Довженко (Марьямов) - страница 221

Недаром Чехов так настойчиво писал своим молодым корреспондентам о том, что надо общаться друг с другом; изоляция и вываривание в собственном соку вредны писателю.

Титаны Возрождения вырастали не в одиночку. Достаточно перелистать журналы и альманахи прошлого века, чтобы увидеть, сколь многоименна и многодика была среда, над которой поднялись Пушкин, Гоголь и Лермонтов, потом — Толстой и Достоевский.

Цветы искусства — полевые, а не оранжерейные. Они цветут среди щедрого многоцветья на обильных лугах, но чахнут на прополотой и неоплодотворенной почве.

Довженко был не только художник, но и садовод.

Он это хорошо знал.

После того как «Щорс» был закончен, Довженко вдруг почувствовал, насколько он сделался старше; может быть, впервые так утомляюще и горько ощутил он весь груз своего пятого десятка.

Быть может, оттого этот период отмечен такой раздражительностью, таким количеством ссор и разрывов с прежними друзьями.

Новая встреча с ним тоже рассказана в дневнике Всеволода Вишневского. 3 марта Вишневский был на просмотре «Щорса» и записал, что смотрел фильм, «как кусок собственной жизни: и беседы с Довженко, и поездки на Украину, и прошлое, и все ожидания…», Тут же отметил, что пишет о фильме статью для «Правды»:

«Пишу о необычайности этого фильма. Он самобытный, широкий, дерзкий. (Старые счеты забыл — простил)».

Статья была напечатана 5 марта 1939 года.
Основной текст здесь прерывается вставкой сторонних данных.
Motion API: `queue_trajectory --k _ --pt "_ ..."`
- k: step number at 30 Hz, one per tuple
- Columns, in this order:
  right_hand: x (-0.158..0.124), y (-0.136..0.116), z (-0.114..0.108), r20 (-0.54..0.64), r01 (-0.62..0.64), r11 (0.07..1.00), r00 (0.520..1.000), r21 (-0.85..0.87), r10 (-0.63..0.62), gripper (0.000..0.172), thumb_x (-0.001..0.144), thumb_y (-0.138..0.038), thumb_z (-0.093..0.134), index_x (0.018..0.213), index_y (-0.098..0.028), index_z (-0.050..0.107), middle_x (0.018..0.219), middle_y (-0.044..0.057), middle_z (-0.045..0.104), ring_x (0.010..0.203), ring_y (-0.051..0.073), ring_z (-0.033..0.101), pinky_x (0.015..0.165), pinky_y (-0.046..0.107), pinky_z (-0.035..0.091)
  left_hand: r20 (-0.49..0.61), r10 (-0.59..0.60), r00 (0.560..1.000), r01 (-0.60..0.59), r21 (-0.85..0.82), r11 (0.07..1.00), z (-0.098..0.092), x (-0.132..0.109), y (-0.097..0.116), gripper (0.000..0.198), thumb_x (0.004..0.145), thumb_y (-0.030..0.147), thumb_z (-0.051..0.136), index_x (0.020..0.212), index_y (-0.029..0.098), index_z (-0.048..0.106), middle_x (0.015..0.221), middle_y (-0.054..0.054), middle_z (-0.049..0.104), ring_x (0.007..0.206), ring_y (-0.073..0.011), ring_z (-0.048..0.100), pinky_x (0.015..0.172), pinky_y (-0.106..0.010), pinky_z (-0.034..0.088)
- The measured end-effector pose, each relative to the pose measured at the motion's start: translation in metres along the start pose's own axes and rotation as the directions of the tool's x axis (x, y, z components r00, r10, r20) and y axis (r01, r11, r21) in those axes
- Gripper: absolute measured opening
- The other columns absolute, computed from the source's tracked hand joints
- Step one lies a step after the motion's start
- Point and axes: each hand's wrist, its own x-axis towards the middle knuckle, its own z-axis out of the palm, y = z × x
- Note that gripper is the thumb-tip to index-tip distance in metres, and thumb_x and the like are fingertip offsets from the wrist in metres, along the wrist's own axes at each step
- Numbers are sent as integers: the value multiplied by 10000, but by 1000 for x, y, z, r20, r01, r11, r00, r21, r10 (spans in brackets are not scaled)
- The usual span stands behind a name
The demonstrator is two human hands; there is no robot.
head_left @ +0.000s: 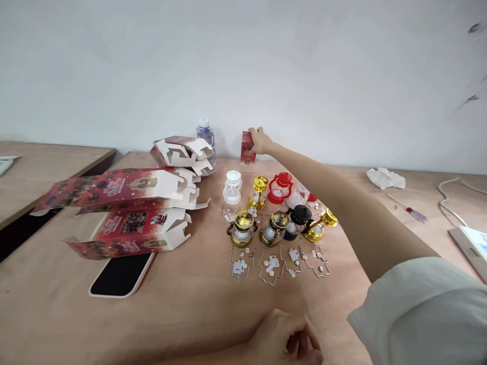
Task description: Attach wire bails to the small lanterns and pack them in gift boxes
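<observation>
My right hand (261,140) reaches far across the table and grips a small red printed box (247,148) standing upright against the wall. My left hand (285,338) rests on the table near the front edge with its fingers curled in loosely; nothing shows in it. Between the hands lie several small toy lanterns: a white one (232,187), a gold one (259,192), a red one (280,187), a black one (299,219) and gold ones tipped on their sides (242,227). Wire handles and small white parts (274,266) lie in front of them.
Several opened red printed cartons (125,203) lie stacked at the left, over a dark phone-like slab (120,274). A water bottle (206,137) stands by the wall. At the right are a crumpled tissue (386,178), a small screwdriver (409,208), a white cable (449,200) and a white device (472,246).
</observation>
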Motion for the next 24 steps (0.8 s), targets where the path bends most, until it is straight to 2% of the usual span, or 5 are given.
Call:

А накануне. 4 марта, Вишневский продолжал записывать в своем дневнике впечатления от встречи, состоявшейся после долгой разлуки:

«Говорил с Довженко. Он усталый. Бывали обмороки. Капризен, грубил людям во время съемок, выгонял директоров, парторгов и пр. Те всё принимали — лишь бы фильм… Сашко постарел. Но опять блестят глаза, когда начинает рассказывать о своих планах… Дать дидов — крестьян и академиков. Картину об Украине, идущей к коммунизму. Диды несут свой вековой опыт, а академики — науку. И не разобрать, кто ученый, кто просто селянин. Старые смотрят на мир уже с вышки, отметая мелкое. Ищут, как подсказал я, «вечную пшеницу». Тут и люди, и их идеи»[74].

В этом беглом пересказе легко узнать замысел, к которому Довженко будет не раз возвращаться в своих записных книжках. То будет вырастать у него из этого замысла киносценарий. А то увидит он в нем основу будущего романа и как о романе (под тем же названием: «Пшеница») станет говорить о нем все подробнее и увлеченнее.

С 1928 года думал он и о другом романе… Вернее, это должна была быть многотомная эпопея. Довженко хотел провести сквозь века украинской истории судьбу одного крестьянского рода. У лесных бортей и на вспаханных деревянной сохой полевых делянках начинались истоки этого рода; текла его летопись через запорожские сечевые коши, через гайдамацкие лесные убежища, — с тем чтобы прийти к нашим дням, к берегам разлившегося морем Славутича — Днепра. С новым опытом и новой широтой взгляда Довженко возвращался к тому, что было заложено уже в «Звенигоре».